## The problem
Output the data below exactly, images excluded.

## Given information
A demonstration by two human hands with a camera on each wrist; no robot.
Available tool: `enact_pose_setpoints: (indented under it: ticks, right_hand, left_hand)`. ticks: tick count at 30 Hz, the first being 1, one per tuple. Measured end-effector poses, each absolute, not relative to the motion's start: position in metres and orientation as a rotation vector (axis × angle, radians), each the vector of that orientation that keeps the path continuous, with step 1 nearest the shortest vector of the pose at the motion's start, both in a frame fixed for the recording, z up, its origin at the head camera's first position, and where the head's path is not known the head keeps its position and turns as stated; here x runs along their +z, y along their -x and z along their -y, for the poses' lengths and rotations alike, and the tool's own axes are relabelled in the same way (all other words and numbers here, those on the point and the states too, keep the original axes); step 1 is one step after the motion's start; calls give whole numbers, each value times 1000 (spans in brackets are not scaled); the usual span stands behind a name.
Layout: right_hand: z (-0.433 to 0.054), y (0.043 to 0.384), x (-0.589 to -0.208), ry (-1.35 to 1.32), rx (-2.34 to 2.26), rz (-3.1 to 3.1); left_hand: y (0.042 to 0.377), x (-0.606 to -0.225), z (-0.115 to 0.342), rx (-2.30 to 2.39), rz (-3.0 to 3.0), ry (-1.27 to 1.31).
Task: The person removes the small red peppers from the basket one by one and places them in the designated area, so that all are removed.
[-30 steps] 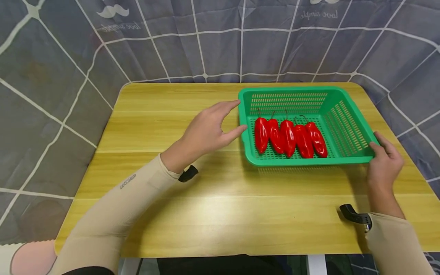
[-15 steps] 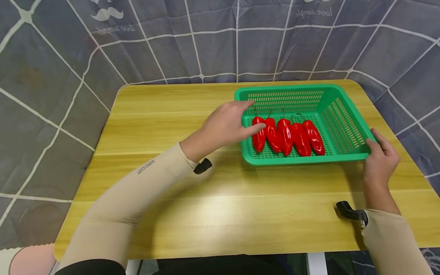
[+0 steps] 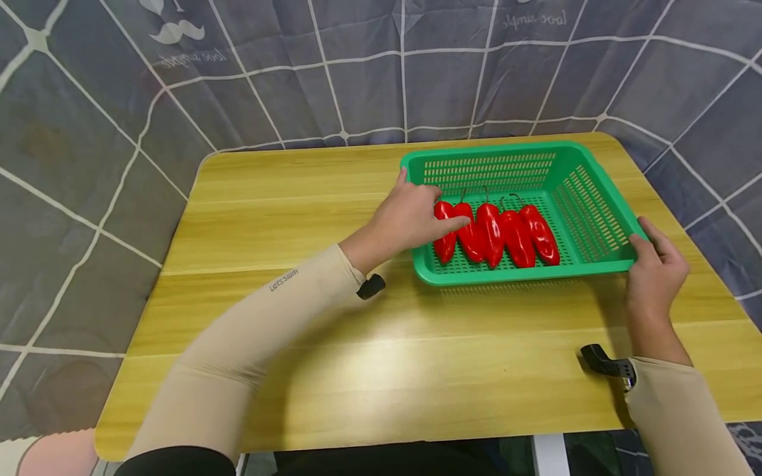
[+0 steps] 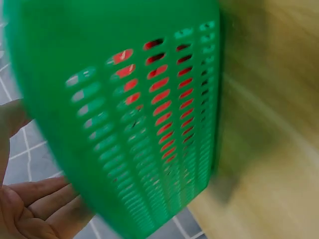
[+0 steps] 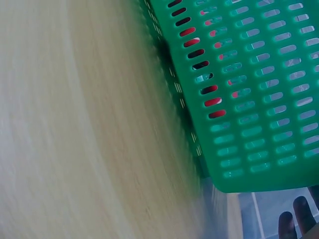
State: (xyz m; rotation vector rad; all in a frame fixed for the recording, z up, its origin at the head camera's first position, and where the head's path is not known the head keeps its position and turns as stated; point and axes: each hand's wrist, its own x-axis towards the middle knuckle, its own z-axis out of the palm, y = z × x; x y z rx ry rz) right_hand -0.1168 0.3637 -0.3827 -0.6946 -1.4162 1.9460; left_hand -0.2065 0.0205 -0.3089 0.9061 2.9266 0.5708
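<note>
- Green rectangular plastic basket (image 3: 530,275) with slotted walls stands upright on the right part of the yellow wood-grain tabletop (image 3: 387,377).
- Five glossy red elongated peppers (image 3: 491,235) with thin stems lie side by side in the basket, left to middle of its floor, stems pointing to the far wall.
- Left grip (image 3: 411,215), a bare hand: over the basket's left side wall, wide, thumb spread from the fingers. Thumb reaches above the two leftmost peppers in the head view; contact with them cannot be told.
- Right grip (image 3: 657,274), a bare hand: holding the basket at its near right corner, thumb over the rim.
- Left wrist view, blurred: red of the peppers shows through the wall slots; thumb and fingers lie apart beside the rim.
- Right wrist view: red shows through the slots; shaded fingertips appear near the basket's corner.
- Beige sleeves (image 3: 280,324) cover both forearms; a black strap piece (image 3: 372,287) sits at the left wrist.
- Grey fabric backdrop (image 3: 262,106) with white grid lines hangs behind the tabletop.
</note>
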Motion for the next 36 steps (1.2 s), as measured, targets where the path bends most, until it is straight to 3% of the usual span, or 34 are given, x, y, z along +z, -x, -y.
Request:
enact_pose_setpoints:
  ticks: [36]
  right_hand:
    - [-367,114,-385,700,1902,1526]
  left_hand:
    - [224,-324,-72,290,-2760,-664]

## Finished exercise
A demonstration by two human hands with a camera on each wrist; no robot.
Available tool: `enact_pose_setpoints: (indented under it: ticks, right_hand, left_hand)`. ticks: tick count at 30 Hz, the first being 1, one per tuple. Measured end-effector poses, each absolute, not relative to the motion's start: position in metres and orientation as a rotation vector (axis × angle, radians), each the vector of that orientation that keeps the path continuous, with step 1 nearest the shortest vector of the pose at the motion's start, both in a frame fixed for the recording, z up, its origin at the head camera's first position, and where the head's path is not known the head keeps its position and turns as stated; here x runs along their +z, y along their -x and z along their -y, for the poses' lengths and rotations alike, and the tool's own axes are relabelled in the same way (all other words and numbers here, those on the point and the states too, keep the original axes); step 1 is one step after the motion's start; calls give whole numbers, each value times 1000 (spans in brackets are not scaled); the usual span stands behind a name.
Layout: right_hand: z (-0.433 to 0.054), y (0.043 to 0.384), x (-0.589 to -0.208), ry (-1.35 to 1.32), rx (-2.34 to 2.26), rz (-3.1 to 3.1); left_hand: y (0.042 to 0.377), x (-0.606 to -0.225), z (-0.115 to 0.342), rx (-2.30 to 2.39), rz (-3.0 to 3.0), ry (-1.27 to 1.31).
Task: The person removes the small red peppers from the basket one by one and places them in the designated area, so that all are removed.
[-30 steps] 
[-15 steps] 
[+0 steps] 
[+0 steps] 
[+0 steps] 
State: (xyz m; rotation vector rad; all in a frame fixed for the recording, z up, its origin at the head camera's first position, and where the head's path is not known the head keeps its position and turns as stated; point and axes: each hand's wrist, its own x-axis towards the middle knuckle, its own z-axis out of the palm, y = z × x; x y z rx ry rz) right_hand -0.1168 0.3637 -0.3827 -0.6946 -1.4162 1.9460; left_hand -0.2065 0.0205 -0.3089 0.9061 2.9266 0.5708
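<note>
- Green rectangular plastic basket (image 3: 530,275) with slotted walls stands upright on the right part of the yellow wood-grain tabletop (image 3: 387,377).
- Five glossy red elongated peppers (image 3: 491,235) with thin stems lie side by side in the basket, left to middle of its floor, stems pointing to the far wall.
- Left grip (image 3: 411,215), a bare hand: over the basket's left side wall, wide, thumb spread from the fingers. Thumb reaches above the two leftmost peppers in the head view; contact with them cannot be told.
- Right grip (image 3: 657,274), a bare hand: holding the basket at its near right corner, thumb over the rim.
- Left wrist view, blurred: red of the peppers shows through the wall slots; thumb and fingers lie apart beside the rim.
- Right wrist view: red shows through the slots; shaded fingertips appear near the basket's corner.
- Beige sleeves (image 3: 280,324) cover both forearms; a black strap piece (image 3: 372,287) sits at the left wrist.
- Grey fabric backdrop (image 3: 262,106) with white grid lines hangs behind the tabletop.
</note>
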Motion for the next 36 steps (1.2 s), as measured, targets where the path bends most, until it is straight to 3% of the usual span, or 34 are given, x, y, z along +z, -x, -y.
Request:
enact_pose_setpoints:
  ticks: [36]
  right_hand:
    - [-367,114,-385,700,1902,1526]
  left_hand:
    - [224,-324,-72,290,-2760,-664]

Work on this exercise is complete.